Restrict the output to the lines below starting at the one that contains "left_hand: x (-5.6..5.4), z" and ending at the one that contains "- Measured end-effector", and restate them word for word, both ends included.

BEGIN DATASET CONTENT

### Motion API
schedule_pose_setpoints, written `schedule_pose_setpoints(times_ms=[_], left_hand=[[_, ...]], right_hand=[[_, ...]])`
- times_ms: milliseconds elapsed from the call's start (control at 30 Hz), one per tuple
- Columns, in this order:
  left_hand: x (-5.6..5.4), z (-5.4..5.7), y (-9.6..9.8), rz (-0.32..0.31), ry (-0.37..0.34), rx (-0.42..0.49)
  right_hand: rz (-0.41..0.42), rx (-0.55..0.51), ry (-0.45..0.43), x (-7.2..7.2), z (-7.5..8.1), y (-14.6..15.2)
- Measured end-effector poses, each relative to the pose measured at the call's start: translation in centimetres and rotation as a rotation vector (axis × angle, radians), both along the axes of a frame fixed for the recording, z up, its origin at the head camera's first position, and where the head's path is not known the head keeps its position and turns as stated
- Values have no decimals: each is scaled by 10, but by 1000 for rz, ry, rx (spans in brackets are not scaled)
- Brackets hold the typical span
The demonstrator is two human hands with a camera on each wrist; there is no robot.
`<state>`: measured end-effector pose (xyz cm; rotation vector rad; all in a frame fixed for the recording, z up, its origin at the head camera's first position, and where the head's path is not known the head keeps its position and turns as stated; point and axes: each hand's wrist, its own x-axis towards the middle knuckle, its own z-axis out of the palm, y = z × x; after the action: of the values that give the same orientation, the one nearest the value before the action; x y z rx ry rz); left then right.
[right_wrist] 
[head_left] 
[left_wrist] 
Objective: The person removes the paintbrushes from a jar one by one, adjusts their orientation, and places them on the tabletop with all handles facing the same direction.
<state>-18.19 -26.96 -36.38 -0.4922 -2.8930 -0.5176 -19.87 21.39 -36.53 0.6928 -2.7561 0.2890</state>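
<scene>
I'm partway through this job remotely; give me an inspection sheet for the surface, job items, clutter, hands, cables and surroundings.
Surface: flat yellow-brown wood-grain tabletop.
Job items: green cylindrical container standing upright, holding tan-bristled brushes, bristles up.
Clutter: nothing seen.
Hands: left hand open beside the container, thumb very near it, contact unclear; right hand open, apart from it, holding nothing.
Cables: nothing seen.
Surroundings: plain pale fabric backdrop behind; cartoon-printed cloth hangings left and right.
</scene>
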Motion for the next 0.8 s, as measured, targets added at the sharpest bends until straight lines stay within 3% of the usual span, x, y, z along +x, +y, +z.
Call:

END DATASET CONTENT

> ANSWER TO THE PROBLEM:
  left_hand: x (-5.6..5.4), z (-5.4..5.7), y (-9.6..9.8), rz (-0.32..0.31), ry (-0.37..0.34), rx (-0.42..0.49)
  right_hand: rz (-0.41..0.42), rx (-0.55..0.51), ry (-0.45..0.43), x (-7.2..7.2), z (-7.5..8.1), y (-14.6..15.2)
- Measured end-effector poses, each relative to the pose measured at the call's start: translation in centimetres and rotation as a rotation vector (axis × angle, radians), both along the axes of a frame fixed for the recording, z up, its origin at the head camera's first position, and where the head's path is not known the head keeps its position and turns as stated

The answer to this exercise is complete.